_ABOUT THIS TASK_
Only the lines that include "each" should be copied from the data below.

_DATA EXTRACT_
[Start of Attachment]

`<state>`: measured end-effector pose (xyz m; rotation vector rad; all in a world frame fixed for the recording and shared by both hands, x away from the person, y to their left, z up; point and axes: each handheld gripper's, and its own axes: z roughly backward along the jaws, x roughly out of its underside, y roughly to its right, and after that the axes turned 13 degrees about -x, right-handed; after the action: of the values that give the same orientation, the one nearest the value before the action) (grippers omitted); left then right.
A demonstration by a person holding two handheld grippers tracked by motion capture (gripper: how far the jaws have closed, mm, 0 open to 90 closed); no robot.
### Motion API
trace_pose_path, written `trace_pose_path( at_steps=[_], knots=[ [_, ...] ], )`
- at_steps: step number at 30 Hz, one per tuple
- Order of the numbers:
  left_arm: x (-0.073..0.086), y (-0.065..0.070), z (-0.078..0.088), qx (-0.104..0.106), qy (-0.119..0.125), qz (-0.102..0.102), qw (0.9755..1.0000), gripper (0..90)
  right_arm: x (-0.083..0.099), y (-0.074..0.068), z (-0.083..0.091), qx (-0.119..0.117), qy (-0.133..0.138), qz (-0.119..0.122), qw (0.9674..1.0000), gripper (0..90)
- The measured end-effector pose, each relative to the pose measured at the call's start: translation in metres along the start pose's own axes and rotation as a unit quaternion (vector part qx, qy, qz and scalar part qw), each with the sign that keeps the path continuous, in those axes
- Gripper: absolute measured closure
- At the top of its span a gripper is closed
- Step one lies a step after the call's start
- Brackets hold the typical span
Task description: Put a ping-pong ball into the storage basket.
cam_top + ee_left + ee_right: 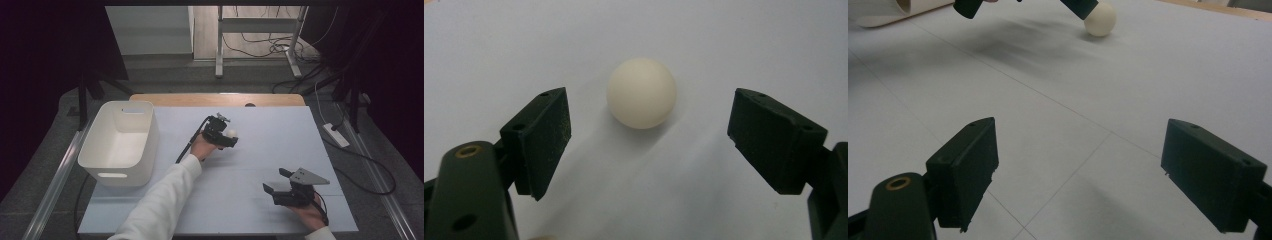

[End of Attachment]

_YOUR RESPONSE_
`<state>`: measured end-effector pose (xyz m; rotation vector rad; all in a world frame fixed for the recording and shared by both hands, x away from the person, y to their left, z up; point and axes: each handheld gripper's, and its own axes: z roughly backward along the jaws, x roughly out of its underside, y roughly to its right, and after that the axes turned 13 degrees about -x, right-handed; after the action: of the values that give the same orientation, the one nearest the value before the action) (grippers omitted); left then right.
- The measured end-effector pose, each relative to the pose measured at the call's start: translation in metres along the start pose's own axes and rotation as a unit quaternion (vector part qx, qy, qz and scalar part qw), each with the sign that keeps the path continuous, in those axes

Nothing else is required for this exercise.